Geo Week News

October 31, 2016

The Rise of Cutting-Edge Communications Technologies in the AEC Market

Trimble-Mixed-Reality-1
Trimble enables remote collaboration with Microsoft's HoloLens

By Adam Spring

The connected world we live in makes it possible for communication to take place anywhere with an internet connection. It has made technologies like HoloLens possible, and this is changing the way businesses operate and how they communicate with customers.

AEC Technologies

For large AEC companies, mixed-reality (MR) technologies have become the tool of the moment. MR is a term often closely associated with augmented reality (AR), but it can be applied to virtual reality (VR) as well.

A virtual reality view of an Autodesk building model

A virtual reality view of an Autodesk building model

MR headsets like HoloLens, which superimpose AR and VR onto real world scenes, have become very popular in companies like Trimble. This is because MR headsets are geared toward making real world information easier to understand. VR and AR incorporate information into a scene—either real or virtual—in order to improve how the user communicates their experience and ideas. This can be used, for instance, to lay the design model over the asset as it was built and enable a comparison.

The HoloLens is also being leveraged in the AEC space in order to make construction processes more efficient. It enables multiple users to visualize and share their experiences – to manipulate site conditions in real time across time zones in order to make design processes more efficient. AECOM is already using the HoloLens in partnership with Trimble so that it can improve communication across its workforce. By June, 2016, the company was already using the HoloLens across three continents to share and discuss 3D plans and models on and in real time.

AECOM

AECOM uses Trimble's software with Microsoft's HoloLens AR device

AECOM uses Trimble’s software with Microsoft’s HoloLens AR device

AECOM is leading the way on the customer side for AR and VR. They are currently working with HoloLens in London, Hong Kong and Denver – piloting it on real work sites in order to inform design processes in real time. Stephen M. Kadenacy, President at AECOM, was quick to point how headsets like the HoloLens improves upon current AEC workflows in an official press release: “With this technology we can gain greater clarity earlier in the design review process than with 2D drawings or 3D models on screen, and team members in different locations, each wearing a headset, can simultaneously explore the same holographic projections.”

HoloLens is attractive to the AEC market because it aids in ongoing shift toward paperless workflows. While companies like AECOM are now tackling this head on, VR or AR solutions are only the tip of the digital iceberg.

For example, lower-tech apps like PlanGrid are proving equally as effective at making “as built” environments interactive to a designer or project team. Albeit while being more in line with 2D plans in digital touch screen form.

Trimble

Trimble is leading the way for both AR and VR in the AEC space. This is significant because the company has a proven track record of bringing consumer technologies into the AEC market, as well as making the transition work. This bodes well for AR and VR.

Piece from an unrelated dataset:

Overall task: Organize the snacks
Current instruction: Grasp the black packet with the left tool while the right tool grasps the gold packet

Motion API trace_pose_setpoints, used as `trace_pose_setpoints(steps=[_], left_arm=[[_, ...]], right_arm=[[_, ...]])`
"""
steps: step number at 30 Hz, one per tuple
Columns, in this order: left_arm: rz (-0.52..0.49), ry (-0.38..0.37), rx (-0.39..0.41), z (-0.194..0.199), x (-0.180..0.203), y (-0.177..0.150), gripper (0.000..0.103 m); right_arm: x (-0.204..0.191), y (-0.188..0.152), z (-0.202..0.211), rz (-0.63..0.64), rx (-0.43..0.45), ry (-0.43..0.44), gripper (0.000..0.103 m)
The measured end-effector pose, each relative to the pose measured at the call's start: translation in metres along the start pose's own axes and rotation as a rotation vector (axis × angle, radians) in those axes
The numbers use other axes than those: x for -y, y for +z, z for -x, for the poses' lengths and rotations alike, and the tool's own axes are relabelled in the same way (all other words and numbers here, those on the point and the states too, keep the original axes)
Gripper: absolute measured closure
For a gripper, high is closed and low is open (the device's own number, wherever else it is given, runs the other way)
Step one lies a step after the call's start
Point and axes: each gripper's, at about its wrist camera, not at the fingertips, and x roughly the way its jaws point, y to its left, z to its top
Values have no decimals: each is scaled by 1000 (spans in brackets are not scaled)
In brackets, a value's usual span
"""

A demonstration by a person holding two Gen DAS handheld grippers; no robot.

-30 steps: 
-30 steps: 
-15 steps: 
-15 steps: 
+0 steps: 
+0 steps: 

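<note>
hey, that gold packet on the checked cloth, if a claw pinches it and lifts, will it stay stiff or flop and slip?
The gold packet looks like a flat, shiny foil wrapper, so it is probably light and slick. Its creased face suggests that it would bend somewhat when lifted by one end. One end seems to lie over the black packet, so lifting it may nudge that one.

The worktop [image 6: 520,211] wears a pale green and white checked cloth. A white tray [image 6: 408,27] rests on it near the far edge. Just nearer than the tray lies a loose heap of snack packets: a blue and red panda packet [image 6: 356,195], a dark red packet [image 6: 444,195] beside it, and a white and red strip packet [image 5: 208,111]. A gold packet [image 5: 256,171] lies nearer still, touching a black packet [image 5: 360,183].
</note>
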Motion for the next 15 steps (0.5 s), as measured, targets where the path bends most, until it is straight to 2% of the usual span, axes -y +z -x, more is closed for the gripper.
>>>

For example, in 2012 Trimble acquired SketchUp from Google in order to increase its CAD user base. Then, by 2014, Trimble had incorporated SketchUp into a Project Tango based workflow for building information modeling (BIM). In other words, Trimble is taking consumer devices like Project Tango and HoloLens and turning them into powerful design and communication tools for the AEC market.

Central to Trimble’s strategy has also been its ability to network and partner with companies like Google and Microsoft. For example, Trimble first announced its collaboration with Microsoft and the HoloLens team at the Build Developer Conference in April 2015. Their Build, Design and Operate workflow embraced this multi sensor headset immediately. Trimble’s work in the mixed reality space is groundbreaking because they are treating technologies, solutions and services as being interconnected. This includes consumer and professional products.

Why ICT and Mixed Reality are Changing AEC

Information and communication technologies have always had a huge impact on workflows and cultures of use. This is especially the case in AEC-driven markets.

In those markets, AR and VR can augment the multiple-user design process in numerous ways, and this makes the technologies valuable to vendors and customers alike. With AR and VR, AEC professionals can now communicate their needs both visually and in real time on site. The barriers between site conditions and what has been traditionally seen on a computer screen in the office are not only breaking down, they are evolving into a mixed reality of possibilities.